In September 2023, the College of Information and Cyberspace (CIC) at the National Defense University ran a unique tabletop exercise designed by IQT and Luminos.Law that explored issues related to algorithmic performance in the context of JPME.¹ As far as the authors of this article are aware, this was the first time an exercise of this type was conducted in a classroom setting for Department of Defense (DOD) participants. In this article, we summarize key takeaways and learnings from that experience, including important issues related to algorithmic performance raised during the exercise; observations about the exercise itself, including reactions from two students who participated; and suggested next steps and further areas of study.

In general, this experience illustrated a vital need to continue to be creative in how we adapt our teaching methods for senior decisionmakers who will use, evaluate, direct, resource, and be held responsible for outcomes linked to AI systems. While DOD has previously articulated frameworks on the development and use of AI tools, these have not (yet) incorporated training and education for future leaders about how AI technologies ought to inform critical and military ethical decisionmaking. As emerging AI tools become enmeshed in our decisionmaking support systems, are we prepared for the types of uncertainty and vulnerability these systems introduce? As researchers, educators, and future leaders (students), we wanted to find out.

Algorithmic Performance: Understanding Potential Vulnerability

All software tools are vulnerable to failure. As machine learning and AI are introduced into software products, new modes of failure become possible. For example, many research efforts have documented novel “adversarial” attacks on AI models and tools.² These types of intentional attacks, however, are not the only cause for concern.
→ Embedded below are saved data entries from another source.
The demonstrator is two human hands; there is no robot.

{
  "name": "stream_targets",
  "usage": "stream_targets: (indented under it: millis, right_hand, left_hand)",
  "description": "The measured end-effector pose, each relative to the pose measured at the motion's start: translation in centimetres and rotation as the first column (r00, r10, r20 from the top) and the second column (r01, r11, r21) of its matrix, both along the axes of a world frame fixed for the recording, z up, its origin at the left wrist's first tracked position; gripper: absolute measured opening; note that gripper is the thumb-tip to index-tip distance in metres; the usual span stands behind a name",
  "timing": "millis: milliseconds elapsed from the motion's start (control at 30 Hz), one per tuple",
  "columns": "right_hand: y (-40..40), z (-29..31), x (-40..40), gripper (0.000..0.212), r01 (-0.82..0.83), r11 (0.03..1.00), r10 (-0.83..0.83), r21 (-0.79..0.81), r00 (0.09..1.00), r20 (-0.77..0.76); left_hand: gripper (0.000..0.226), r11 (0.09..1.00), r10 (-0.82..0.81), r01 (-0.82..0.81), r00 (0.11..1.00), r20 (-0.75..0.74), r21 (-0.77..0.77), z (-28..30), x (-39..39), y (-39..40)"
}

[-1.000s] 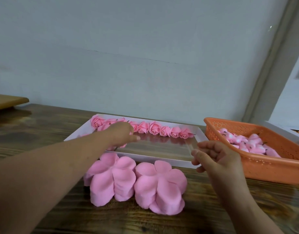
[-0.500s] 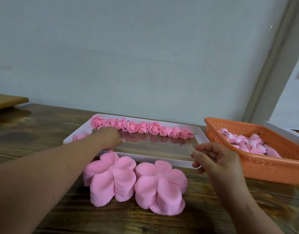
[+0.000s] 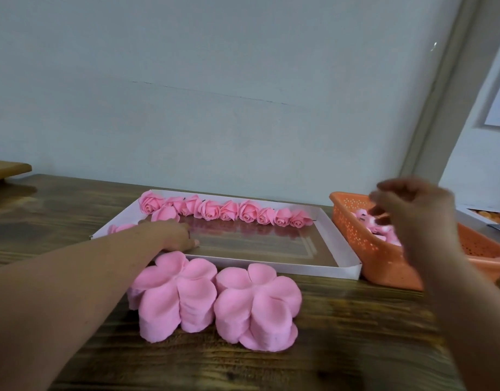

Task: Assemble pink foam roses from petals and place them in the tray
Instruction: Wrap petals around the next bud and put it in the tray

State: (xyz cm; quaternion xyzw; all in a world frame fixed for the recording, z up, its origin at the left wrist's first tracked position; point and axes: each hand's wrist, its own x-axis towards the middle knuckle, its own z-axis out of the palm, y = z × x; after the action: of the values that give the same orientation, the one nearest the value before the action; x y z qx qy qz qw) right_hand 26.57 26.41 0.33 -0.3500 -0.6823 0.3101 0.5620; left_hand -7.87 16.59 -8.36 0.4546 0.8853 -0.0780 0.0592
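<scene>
**Foam rose station: contents and positions**

Worktop (image 3: 73, 198): dark wood grain, set against a pale wall.

Tray (image 3: 299, 268): shallow, white-walled, with a glossy brown floor, lying centre on the worktop.

Finished roses (image 3: 229, 211): a row of about 9 pink foam roses along the far wall of the tray. 2 more roses (image 3: 165, 213) sit at the tray's left end, nearer the viewer than the row, one of them partly hidden by the forearm.

Petal stacks (image 3: 215, 297): 2 tall piles of pink flower-shaped foam pieces, side by side and touching, on the worktop just in front of the tray's near wall.

Basket (image 3: 364, 244): orange, perforated plastic, just right of the tray, holding loose pink rose buds (image 3: 384, 230).

Left hand (image 3: 177, 235): reaches over the near left part of the tray, palm down, fingertips at the tray floor. Fingers lie loosely extended and hold nothing visible.

Right hand (image 3: 412, 204): raised above the basket, motion-blurred, fingers curled downward toward the buds. Whether it grips anything cannot be told.

Board edge (image 3: 6, 169): light wood, at the far left.
</scene>
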Motion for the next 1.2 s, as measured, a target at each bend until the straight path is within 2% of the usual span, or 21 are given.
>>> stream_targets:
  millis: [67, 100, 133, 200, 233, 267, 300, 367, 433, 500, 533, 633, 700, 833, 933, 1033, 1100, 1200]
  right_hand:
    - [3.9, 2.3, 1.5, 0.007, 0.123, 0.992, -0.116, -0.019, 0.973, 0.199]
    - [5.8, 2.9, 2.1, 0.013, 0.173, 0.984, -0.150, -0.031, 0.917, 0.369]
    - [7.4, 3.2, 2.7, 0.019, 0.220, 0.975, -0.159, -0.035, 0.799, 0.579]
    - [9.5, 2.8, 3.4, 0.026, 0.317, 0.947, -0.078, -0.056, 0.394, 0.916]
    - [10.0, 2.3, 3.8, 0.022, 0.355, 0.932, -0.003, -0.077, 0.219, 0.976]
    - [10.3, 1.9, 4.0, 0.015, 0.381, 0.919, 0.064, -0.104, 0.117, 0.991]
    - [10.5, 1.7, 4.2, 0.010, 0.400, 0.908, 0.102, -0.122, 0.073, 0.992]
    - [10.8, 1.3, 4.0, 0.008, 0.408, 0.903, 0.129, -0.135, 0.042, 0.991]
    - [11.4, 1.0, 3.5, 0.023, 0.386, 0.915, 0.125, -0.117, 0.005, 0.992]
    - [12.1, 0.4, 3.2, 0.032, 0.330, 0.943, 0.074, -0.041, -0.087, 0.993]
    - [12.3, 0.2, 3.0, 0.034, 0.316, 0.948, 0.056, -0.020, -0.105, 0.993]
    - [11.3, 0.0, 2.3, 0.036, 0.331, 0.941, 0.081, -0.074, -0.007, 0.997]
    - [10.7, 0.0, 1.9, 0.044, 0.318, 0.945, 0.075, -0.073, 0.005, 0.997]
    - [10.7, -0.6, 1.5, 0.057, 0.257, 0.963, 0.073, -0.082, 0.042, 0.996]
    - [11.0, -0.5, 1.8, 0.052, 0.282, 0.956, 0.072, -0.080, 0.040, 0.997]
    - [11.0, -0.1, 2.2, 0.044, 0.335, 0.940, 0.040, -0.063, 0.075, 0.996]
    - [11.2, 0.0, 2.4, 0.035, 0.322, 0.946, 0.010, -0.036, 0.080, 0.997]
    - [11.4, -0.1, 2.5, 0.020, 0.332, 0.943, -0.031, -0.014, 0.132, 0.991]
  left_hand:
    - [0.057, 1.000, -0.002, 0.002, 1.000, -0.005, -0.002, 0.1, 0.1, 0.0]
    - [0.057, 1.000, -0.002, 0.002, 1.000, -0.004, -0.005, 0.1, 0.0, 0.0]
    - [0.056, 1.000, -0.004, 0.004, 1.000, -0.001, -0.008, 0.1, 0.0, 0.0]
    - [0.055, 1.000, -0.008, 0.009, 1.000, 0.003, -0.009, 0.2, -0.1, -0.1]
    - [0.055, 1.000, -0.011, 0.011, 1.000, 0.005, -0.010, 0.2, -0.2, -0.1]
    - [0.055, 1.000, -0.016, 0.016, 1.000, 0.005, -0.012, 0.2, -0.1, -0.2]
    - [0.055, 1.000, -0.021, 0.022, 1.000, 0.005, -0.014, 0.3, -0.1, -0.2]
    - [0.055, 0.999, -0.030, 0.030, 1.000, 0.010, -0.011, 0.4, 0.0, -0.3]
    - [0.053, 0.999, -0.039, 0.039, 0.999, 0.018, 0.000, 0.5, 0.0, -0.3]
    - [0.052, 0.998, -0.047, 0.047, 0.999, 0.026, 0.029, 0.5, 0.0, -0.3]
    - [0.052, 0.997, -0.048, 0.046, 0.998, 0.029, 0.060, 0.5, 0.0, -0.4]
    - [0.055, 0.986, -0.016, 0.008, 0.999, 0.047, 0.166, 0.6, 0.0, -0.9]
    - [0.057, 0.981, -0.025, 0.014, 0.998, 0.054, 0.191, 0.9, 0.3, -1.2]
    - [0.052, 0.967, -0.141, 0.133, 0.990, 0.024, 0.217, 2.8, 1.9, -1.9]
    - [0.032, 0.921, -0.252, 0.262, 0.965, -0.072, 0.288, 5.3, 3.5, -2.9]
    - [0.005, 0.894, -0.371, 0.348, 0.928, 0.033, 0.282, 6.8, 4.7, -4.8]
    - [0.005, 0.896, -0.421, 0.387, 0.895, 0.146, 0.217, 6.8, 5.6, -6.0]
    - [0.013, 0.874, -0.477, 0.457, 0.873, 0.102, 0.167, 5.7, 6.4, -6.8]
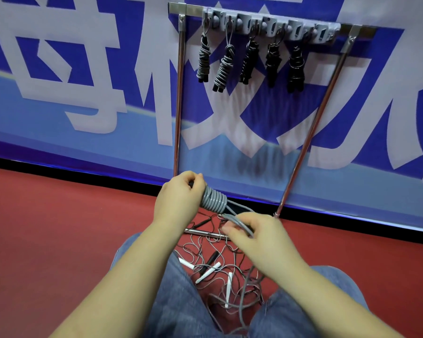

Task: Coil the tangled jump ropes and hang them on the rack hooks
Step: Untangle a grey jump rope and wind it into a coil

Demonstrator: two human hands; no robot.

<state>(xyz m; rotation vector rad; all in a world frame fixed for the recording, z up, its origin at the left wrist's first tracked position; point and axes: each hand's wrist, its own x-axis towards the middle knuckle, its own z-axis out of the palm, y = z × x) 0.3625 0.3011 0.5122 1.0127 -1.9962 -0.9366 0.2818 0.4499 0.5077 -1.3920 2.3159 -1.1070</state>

Today, many AI systems fail because of unintended causes such as engineering mistakes, insufficient training data, or algorithmic limitations.

AI models are imperfect summaries of the data on which they are trained. This means that models reflect whatever limitations are present in their training data and feature extraction methods. As the statistician George Box famously put it, “All models are wrong,” thus intimating that some models are useful.³ Not all limitations in models are cause for concern, but some can lead to serious negative outcomes.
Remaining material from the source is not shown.